Unblocking the blog

6th April 2016

So just what seems to be the problem? We have a shiny new web site which, while far from perfect, is a big step on from what was here before. While we were working on how to structure the new site I argued strongly for keeping this blog somewhere near the centre. But now the blog is here I’m not completely certain what or how to post. There are many things I want to share and comment on, and (but?) I do that on Twitter all the time. Then there are things that I want to reflect on at length, had I but world enough and time. Even so, I seem to find time to do that in occasional essays and articles. But so far, apart from faltering steps towards re-starting Sunday links, I am neither sharing nor commenting nor reflecting here with any consistency. As a songsmith who never seemed to suffer from writer’s block once wrote, ‘Why an’ what’s the reason for?’*

One reason for the block might simply be that I now have no time to blog as I once did. Looking back across just over a decade I see I wrote a huge amount, about Shakespeare, about television, about arts programmes, about movies, about digital culture, about what Illuminations was up to, and even on occasion about myself. And, yes, both I and Illuminations are busy now, with me preparing Shakespeare Live! From the RSC for BBC Two and cinema screening on 23 April, as well as other performance productions later in the year. Plus participating in the major EU-funded research project 2-IMMERSE, working on several DVD releases, writing a clutch of academic articles and conference papers, and planning a couple of books. But I’m not sure I am more occupied than I once was – and anyway all of those activities should suggest things I want to write about, to test, to open up a dialogue about – and it’s really not as if I don’t have a spare moment or two when I could contribute short entries here.

Of course, there is the ‘death of blogging’ argument to consider, and there is something to this.
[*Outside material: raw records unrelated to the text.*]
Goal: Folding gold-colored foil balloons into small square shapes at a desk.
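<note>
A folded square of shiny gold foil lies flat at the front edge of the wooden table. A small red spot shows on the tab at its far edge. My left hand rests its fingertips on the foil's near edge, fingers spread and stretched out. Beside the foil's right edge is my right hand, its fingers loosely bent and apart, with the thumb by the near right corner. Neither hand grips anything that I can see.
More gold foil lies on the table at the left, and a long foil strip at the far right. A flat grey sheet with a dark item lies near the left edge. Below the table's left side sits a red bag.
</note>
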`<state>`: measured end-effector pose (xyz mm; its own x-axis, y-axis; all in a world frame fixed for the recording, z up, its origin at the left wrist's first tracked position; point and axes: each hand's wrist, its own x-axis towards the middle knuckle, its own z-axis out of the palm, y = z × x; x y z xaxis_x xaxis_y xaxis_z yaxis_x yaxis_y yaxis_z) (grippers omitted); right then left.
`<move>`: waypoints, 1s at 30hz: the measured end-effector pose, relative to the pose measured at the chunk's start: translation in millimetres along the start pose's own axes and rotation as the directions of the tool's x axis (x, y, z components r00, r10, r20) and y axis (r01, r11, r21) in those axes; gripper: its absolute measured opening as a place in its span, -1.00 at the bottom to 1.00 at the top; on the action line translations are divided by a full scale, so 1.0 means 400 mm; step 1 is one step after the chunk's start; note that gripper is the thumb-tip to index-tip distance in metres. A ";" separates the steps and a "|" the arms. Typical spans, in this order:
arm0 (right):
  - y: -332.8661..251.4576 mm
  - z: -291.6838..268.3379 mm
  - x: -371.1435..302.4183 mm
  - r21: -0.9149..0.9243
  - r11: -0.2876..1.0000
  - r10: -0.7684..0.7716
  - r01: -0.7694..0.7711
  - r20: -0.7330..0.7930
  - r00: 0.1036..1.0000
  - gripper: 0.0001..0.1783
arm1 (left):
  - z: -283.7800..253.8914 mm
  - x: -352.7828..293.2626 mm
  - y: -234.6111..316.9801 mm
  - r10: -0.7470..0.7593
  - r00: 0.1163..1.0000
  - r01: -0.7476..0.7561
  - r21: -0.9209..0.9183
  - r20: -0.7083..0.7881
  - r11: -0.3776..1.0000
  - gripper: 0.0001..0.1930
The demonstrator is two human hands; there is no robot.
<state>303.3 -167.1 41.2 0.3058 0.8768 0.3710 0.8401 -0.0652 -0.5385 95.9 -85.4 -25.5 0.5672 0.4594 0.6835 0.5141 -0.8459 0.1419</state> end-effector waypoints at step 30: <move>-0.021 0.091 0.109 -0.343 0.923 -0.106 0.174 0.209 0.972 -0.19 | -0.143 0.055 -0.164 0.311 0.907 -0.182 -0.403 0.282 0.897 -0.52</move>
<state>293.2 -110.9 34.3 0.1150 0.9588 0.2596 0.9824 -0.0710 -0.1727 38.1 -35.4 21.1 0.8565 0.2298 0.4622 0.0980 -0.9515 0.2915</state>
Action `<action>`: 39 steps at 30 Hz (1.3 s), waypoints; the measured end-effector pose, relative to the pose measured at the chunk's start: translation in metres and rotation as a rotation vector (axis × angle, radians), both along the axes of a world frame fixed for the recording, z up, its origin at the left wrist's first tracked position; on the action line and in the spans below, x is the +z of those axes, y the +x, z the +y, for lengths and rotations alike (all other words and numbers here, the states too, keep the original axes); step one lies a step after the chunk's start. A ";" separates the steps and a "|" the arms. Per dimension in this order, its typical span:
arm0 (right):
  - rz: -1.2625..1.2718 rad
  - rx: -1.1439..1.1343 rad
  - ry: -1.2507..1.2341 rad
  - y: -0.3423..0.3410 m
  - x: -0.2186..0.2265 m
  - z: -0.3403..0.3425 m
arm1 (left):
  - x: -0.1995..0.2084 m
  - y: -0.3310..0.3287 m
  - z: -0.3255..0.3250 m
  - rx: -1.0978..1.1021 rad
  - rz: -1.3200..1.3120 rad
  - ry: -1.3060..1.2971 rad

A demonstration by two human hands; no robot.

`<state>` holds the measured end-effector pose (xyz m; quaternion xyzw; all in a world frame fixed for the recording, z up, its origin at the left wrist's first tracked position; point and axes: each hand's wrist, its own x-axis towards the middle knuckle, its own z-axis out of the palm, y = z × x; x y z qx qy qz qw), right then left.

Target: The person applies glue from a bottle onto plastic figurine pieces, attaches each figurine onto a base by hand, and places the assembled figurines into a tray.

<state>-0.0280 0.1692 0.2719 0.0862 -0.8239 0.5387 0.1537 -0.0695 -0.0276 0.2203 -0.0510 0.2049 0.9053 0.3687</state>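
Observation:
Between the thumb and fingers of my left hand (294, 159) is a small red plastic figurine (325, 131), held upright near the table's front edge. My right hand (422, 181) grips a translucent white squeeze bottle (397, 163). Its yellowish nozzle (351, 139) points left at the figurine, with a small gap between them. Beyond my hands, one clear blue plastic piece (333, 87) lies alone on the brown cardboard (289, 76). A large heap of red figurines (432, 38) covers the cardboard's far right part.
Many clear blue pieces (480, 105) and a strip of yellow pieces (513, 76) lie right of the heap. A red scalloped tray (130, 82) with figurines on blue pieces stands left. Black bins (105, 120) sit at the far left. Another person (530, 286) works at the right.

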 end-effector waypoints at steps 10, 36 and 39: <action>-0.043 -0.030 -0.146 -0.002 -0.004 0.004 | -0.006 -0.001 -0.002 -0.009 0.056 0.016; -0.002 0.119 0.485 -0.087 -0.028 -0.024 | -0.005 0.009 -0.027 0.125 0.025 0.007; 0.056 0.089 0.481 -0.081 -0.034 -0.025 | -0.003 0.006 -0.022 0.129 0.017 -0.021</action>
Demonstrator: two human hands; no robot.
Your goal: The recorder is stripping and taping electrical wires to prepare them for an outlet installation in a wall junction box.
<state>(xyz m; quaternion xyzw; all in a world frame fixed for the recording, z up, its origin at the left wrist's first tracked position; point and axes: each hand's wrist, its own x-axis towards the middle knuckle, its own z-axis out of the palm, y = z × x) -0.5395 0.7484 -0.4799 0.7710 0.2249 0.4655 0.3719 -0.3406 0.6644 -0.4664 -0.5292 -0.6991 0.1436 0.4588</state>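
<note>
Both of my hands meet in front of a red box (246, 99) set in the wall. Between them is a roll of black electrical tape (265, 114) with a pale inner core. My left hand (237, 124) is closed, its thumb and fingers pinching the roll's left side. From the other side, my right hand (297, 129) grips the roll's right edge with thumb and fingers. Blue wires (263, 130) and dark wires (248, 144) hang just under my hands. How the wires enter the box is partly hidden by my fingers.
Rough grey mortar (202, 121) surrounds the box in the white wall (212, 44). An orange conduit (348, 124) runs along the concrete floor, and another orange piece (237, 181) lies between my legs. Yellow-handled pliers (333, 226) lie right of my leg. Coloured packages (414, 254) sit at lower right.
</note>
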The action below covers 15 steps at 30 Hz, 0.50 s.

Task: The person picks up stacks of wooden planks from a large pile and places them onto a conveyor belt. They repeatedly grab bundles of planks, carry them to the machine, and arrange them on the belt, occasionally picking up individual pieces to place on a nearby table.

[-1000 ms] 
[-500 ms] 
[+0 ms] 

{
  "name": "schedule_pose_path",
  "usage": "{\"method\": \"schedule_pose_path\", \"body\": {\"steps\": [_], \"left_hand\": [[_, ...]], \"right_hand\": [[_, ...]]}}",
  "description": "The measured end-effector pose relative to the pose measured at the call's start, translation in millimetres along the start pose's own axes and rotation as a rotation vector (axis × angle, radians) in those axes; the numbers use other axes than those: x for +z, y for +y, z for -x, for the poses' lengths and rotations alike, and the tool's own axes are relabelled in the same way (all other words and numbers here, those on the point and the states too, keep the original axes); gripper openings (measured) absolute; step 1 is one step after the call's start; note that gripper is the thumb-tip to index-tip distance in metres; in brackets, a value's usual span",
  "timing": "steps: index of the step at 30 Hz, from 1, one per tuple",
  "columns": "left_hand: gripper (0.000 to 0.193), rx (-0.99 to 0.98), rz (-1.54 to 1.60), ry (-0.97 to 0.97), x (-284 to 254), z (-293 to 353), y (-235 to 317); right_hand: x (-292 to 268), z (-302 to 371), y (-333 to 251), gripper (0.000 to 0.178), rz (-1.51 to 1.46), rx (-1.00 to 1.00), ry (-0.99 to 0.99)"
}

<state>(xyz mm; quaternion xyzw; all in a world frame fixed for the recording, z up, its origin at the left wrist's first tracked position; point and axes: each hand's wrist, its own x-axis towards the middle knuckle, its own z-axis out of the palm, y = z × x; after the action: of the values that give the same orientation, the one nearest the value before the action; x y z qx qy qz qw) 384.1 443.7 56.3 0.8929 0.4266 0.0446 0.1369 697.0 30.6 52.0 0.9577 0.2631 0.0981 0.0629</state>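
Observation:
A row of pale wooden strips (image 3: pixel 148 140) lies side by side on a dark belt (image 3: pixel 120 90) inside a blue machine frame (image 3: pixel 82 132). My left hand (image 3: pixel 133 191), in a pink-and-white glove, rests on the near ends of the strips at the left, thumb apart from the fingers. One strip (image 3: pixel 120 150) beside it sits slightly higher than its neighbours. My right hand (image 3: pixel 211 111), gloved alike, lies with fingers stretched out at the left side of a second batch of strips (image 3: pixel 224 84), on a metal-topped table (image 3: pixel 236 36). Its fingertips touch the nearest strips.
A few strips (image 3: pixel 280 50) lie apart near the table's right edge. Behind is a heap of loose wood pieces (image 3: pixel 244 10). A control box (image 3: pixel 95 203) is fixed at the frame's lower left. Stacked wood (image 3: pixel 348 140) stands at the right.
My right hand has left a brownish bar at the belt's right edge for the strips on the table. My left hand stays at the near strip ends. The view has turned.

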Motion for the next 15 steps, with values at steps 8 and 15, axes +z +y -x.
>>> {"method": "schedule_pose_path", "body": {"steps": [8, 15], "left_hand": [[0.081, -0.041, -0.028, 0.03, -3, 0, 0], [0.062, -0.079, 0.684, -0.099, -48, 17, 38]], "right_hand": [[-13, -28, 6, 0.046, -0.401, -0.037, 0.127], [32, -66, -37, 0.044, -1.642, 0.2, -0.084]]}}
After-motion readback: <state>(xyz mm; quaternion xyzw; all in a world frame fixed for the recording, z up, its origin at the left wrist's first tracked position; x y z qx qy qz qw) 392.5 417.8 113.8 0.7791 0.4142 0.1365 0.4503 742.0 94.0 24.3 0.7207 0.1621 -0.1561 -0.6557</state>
See, for example, Mel Campbell in the Guardian in 2014, ‘Should we mourn the death of blogs?’ Or Mitch Joel, ‘The end of blogging’ (posted, significantly, to Facebook Notes). The idea, in essence, is that as social media platforms have multiplied and mutated, authors and audiences have gone elsewhere, to Twitter or Instagram or Snapchat, and that blogs feel a bit clunky, not sufficiently agile, and rather too much like hard work. Certainly it’s the case that no-one seems any longer to comment on blog posts, and that is a shame. Much of the pleasure I derived from posting before was tied up with seeing responses and responding to them in turn. Now dialogue of this kind takes place on Twitter and elsewhere, but neither that nor the slightly retro quality of blogging invalidates the idea that publishing more expansive content perhaps has a value.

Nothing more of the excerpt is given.